### Provided data

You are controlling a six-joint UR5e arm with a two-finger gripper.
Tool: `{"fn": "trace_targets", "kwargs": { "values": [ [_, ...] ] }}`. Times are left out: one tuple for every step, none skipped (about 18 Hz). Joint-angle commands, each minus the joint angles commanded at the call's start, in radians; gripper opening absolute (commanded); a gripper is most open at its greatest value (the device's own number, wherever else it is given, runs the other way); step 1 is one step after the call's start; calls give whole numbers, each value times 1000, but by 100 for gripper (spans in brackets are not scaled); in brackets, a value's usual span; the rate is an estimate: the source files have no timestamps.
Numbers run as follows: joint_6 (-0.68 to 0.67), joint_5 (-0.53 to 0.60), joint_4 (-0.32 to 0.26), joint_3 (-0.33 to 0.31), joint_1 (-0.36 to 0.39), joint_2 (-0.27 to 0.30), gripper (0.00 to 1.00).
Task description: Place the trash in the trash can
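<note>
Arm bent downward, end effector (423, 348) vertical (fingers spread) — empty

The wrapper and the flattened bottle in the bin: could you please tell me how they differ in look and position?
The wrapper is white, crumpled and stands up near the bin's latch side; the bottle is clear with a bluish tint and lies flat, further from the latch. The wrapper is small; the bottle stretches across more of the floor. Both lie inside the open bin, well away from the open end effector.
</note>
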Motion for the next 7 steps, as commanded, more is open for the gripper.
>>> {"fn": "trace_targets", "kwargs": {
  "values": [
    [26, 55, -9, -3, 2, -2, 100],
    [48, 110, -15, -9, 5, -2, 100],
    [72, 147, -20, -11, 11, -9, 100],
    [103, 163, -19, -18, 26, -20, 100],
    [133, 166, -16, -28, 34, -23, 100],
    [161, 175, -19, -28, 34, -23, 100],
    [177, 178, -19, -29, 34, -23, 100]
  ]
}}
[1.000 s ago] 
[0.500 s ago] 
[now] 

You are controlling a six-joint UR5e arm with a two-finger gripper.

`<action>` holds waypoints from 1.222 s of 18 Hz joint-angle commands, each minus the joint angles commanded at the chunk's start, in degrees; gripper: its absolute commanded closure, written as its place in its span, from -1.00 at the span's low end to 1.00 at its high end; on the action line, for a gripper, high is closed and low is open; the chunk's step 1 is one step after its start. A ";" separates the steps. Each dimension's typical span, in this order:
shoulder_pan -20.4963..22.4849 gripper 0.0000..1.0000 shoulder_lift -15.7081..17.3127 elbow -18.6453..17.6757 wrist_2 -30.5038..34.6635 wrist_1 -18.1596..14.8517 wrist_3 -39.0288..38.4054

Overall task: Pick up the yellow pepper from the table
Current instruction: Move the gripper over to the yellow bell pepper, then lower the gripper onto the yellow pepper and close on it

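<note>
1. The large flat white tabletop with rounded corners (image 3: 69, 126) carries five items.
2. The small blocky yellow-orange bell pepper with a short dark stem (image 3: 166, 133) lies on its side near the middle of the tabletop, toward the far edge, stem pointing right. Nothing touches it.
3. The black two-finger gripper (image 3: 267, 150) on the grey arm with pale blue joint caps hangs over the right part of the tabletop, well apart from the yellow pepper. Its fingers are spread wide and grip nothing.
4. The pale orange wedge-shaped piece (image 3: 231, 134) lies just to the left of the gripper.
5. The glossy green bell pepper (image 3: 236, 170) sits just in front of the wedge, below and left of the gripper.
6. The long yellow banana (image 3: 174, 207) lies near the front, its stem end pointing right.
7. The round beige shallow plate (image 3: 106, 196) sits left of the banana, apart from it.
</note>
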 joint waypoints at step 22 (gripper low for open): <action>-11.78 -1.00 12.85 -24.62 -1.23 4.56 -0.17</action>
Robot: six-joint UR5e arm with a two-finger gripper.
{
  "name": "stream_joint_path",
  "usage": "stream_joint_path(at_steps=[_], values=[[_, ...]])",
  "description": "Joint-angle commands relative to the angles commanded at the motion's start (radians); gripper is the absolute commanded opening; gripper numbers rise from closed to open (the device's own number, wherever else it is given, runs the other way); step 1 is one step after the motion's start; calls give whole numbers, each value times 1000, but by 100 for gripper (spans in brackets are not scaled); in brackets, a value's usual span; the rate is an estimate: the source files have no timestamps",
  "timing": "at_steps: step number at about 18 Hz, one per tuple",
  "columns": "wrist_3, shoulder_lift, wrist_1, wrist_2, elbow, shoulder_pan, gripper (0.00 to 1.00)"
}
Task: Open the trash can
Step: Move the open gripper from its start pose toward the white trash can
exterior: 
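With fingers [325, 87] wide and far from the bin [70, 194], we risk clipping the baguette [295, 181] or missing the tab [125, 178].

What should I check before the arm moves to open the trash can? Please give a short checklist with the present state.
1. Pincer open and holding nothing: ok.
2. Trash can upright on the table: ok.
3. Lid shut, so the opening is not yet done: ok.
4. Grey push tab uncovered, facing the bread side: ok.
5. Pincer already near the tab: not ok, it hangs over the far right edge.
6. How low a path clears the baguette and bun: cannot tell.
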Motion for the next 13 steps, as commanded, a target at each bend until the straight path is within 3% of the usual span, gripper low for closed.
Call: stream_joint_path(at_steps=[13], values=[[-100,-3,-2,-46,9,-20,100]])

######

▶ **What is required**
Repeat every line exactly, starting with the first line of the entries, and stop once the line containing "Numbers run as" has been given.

▶ **Task solution**
You are controlling a six-joint UR5e arm with a two-finger gripper.
Tool: `{"fn": "trace_targets", "kwargs": { "values": [ [_, ...] ] }}`. Times are left out: one tuple for every step, none skipped (about 18 Hz). Joint-angle commands, each minus the joint angles commanded at the call's start, in radians; gripper opening absolute (commanded); a gripper is most open at its greatest value (the device's own number, wherever else it is given, runs the other way); step 1 is one step after the call's start; calls give whole numbers, each value times 1000, but by 100 for gripper (spans in brackets are not scaled); in brackets, a value's usual span; the rate is an estimate: the source files have no timestamps.
Numbers run as follows: joint_6 (-0.68 to 0.67), joint_5 (-0.53 to 0.60), joint_4 (-0.32 to 0.26), joint_3 (-0.33 to 0.31), joint_1 (-0.36 to 0.39), joint_2 (-0.27 to 0.30), gripper (0.00 to 1.00).

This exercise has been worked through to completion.